Christophe fue operado por segunda vez el 16 de julio de 1984, cuatro meses después de haber ingresado. Durante tres semanas, cuando le quitaran de nuevo la escayola, la espada de Damocles pendería sobre su cabeza. Para alegrar el ambiente, su madre había comprado comida típica del sureste asiático en un restaurante del centro de la ciudad, y Song, sentado en su cama, era la imagen misma de la felicidad: «Arroz perfumado», decía, más contento por no tener que esforzarse con los cubiertos que por degustar comida oriental. Cuando le servían un filete hincaba el tenedor agarrándolo como un puñal y cortaba la carne a tiras, haciendo caer la mitad fuera del plato. Manipulando los palillos en un cuenco era otra persona. A la señora Roux le resultó familiar la avidez frenética con que comía.
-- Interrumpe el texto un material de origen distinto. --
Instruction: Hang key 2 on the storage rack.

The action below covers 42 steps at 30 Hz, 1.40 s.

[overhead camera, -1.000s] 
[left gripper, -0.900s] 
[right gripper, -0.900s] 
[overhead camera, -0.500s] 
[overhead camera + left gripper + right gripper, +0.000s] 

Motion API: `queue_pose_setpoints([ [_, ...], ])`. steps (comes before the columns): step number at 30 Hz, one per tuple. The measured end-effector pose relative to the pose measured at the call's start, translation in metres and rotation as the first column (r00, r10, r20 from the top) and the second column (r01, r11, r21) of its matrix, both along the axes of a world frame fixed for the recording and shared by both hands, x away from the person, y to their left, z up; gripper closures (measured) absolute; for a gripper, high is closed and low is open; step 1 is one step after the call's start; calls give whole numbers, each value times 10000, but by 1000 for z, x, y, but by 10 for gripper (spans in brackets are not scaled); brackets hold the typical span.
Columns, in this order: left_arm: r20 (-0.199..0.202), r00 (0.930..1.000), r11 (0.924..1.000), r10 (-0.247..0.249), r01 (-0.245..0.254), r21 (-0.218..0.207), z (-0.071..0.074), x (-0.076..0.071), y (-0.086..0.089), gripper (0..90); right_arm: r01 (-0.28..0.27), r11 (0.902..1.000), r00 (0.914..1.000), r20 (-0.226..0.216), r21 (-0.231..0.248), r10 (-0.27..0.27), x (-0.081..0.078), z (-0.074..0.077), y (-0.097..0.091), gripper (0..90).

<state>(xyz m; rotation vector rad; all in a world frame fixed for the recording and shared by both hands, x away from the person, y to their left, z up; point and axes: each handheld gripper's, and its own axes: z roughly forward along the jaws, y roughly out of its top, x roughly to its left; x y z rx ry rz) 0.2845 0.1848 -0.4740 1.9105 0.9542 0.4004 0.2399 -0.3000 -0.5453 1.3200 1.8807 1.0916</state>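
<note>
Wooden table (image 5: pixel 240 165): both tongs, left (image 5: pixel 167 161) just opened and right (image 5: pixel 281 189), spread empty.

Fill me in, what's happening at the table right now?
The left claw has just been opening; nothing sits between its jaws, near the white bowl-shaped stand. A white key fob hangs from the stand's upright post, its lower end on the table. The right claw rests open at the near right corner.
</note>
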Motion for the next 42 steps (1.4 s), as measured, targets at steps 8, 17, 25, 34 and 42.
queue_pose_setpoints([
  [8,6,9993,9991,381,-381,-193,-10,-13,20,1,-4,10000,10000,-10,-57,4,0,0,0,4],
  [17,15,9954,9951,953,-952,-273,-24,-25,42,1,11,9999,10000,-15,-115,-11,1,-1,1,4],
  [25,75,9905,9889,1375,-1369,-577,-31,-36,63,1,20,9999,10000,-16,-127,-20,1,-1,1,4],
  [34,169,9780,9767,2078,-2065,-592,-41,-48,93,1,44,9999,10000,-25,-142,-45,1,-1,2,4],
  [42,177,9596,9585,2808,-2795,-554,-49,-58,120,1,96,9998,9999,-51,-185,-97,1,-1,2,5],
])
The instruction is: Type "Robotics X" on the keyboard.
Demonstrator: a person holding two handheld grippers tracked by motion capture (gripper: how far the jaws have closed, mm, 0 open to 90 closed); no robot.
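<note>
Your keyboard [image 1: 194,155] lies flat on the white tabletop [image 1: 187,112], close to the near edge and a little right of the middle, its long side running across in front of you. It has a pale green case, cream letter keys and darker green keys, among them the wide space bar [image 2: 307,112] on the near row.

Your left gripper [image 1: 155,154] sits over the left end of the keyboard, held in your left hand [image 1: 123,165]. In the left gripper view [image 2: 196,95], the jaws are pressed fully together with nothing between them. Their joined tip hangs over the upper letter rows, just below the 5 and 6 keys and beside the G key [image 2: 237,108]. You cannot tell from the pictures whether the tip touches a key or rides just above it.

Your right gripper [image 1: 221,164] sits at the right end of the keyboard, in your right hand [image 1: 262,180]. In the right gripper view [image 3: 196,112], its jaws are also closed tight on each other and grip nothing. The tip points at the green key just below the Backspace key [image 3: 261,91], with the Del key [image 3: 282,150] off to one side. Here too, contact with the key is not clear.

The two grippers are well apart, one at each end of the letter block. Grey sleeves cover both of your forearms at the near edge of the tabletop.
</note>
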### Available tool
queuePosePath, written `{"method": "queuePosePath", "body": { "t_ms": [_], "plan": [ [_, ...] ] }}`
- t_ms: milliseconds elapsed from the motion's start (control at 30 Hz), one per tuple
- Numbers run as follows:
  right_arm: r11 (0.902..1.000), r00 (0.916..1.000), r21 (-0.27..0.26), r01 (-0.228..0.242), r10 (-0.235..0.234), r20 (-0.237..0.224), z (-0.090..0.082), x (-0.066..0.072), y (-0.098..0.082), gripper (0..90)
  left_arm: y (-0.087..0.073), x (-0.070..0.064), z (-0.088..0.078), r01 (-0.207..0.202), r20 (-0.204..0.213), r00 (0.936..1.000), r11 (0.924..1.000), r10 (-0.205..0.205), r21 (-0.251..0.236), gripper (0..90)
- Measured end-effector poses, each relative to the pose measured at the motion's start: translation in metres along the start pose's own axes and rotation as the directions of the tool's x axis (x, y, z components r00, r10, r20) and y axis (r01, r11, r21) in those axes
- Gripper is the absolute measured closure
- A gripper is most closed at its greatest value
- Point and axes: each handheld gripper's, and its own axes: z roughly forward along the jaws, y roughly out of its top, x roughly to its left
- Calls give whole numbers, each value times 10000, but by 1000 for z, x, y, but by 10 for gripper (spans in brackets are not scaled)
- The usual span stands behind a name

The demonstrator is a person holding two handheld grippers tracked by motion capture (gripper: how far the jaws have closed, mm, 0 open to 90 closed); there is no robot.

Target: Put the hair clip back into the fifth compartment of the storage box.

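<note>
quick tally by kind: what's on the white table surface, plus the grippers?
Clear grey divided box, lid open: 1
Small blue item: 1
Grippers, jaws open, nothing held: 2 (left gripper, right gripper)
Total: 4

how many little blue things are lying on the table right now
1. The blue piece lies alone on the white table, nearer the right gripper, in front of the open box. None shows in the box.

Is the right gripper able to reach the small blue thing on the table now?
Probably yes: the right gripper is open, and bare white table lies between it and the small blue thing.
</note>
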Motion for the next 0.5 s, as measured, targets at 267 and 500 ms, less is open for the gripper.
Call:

Así lo hacían los que habían conocido el hambre, como ella durante la posguerra.

Al caer la tarde se despidió de los ocupantes de la 306. Aunque todo se parecía al día de la primera operación, la atmósfera era distinta. En su mente ya estaba cavilando otras alternativas como la del médico americano cuyas hazañas no paraban de salir en la prensa. La posibilidad de un nuevo rechazo no se podía tomar a la ligera. Más valía estar preparados.